MCINTOSH: I mean, our Donald Trump is the probably Alan Grayson. We couldn`t get him elected President if we tried, I wouldn`t vote for him.

HAYES: Well -- but - so, the way that -- the way that it cashes out, right, is that when you`re talking about something like an infrastructure bill, that you`re -- what you`re saying is if you`re a senator who thinks we do need an infrastructure bill, you work with new President Trump to say, "Yeah, how can we come to terms on that?" Do you think they should do that?

MCINTOSH: I think that it`s tough. I don`t believe that they`re going to be met with people coming to the table in good faith. But I think that they need to be incredibly skeptical, possibly more skeptical than they were under George W. Bush about the terms that they meet with the Republicans.

HAYES: What about Sarah`s point, though, and I`ll come back to you in a second, Sarah. So what about Sarah`s point, though, I think which is a good one, which is, look, in this tangible sense of 2018, right? Like, let`s say Comey and, you know, and Putin, right? Sure. None of that has anything to do practically with a party that`s lost almost 1,000 legislative seats during the Obama years, lost a whole bunch of state houses. And then now is defending a lot of people at the senate -


MCINTOSH: But let`s talk about how and why we lost those state houses. Let`s talk about gerrymandering, let`s talk about voters disfranchisement. Let`s talk about voter I.D. log -


HAYES: Sure, but how is that -- OK, but how is that operationalized to help those senators?

MCINTOSH: Well, I think that if we`re allowing people to vote in the numbers that they are constitutionally allowed to vote, we are going to see more democrats elected. That`s why I know I`m on the right side of this fight, is I want more people voting.

HAYES: Sarah, do you think -- Mitch McConnell said fascinating to me right after the election. He said parties have the tendency to over interpret their mandate. And I -- you know, there has been this sort of pendular swing. And I remember 2004, thinking everyone said the democrats are a dead party. After -- you know, they`re dead. And 2006 later, they, of course, win the house. I remember 2008, saying the republicans are dead and immerging democratic majority by yada, yada, yada. Do you think republicans have internalized that fear about the pendulum?

FLORES: Well, I actually want to also agree with something that was just said which is that there is this asymmetric warfare between republicans and democrats. On both sides by the way, benefit and lose from it. Yes, democrats say that government works for people. But why Donald Trump actually got elected is that the government hasn`t been working for people. It`s grown incompetent and corrupt. And so, people wanted change from that. And so, yes, republicans offered that and democrats lose with that. On the flipside, democrats are often attacked for offering free stuff and republicans are like, no, we don`t want to get stuff. So I think that asymmetry works both ways. And I also --

HAYES: But didn`t Donald Trump offer stuff?

FLORES: I don`t think so.

HAYES: He said he`s going to open the coal mines back up.

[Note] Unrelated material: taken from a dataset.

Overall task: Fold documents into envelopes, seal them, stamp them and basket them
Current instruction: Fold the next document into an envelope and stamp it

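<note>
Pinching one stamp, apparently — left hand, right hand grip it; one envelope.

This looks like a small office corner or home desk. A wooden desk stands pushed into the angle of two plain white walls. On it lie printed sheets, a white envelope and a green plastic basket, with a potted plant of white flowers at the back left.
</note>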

FLORES: Yeah, those are jobs. That`s a jobs policy. For both sides I think generally proposed their jobs policy. But look, gerrymandering can`t be blamed for losing 12 Governorships, 13 Senate seats. Fine, if you want to again stipulate the house seats, OK. But this idea that democrats can keep feeling this entitlement that, well, it`s just being taken from us, you`re going to keep losing.

And yes, I do think democrats, or republicans shouldn`t overplay their mandate. But there is a mandate for change. And there is a mandate for making government work. And for getting rid of this enormous bureaucracy that is just feeding itself. There`s a reason that there`s cranes all over D.C. when the rest of the economy was in recession. It`s got to stop.

HAYES: It`s doing pretty well in Austin, too. Jess Mcintosh and Sarah Isgur Flores, thanks to you both.

Coming up, new allegations of pay for play after the Trump brothers appear on a draft brochure auctioning an access to the President-elect. Tonight team Trump is rapidly doing damage control. But first, why is Trump`s pick for National Security Adviser meeting with a Foreign Political Party founded by Nazis? That story in just two minutes.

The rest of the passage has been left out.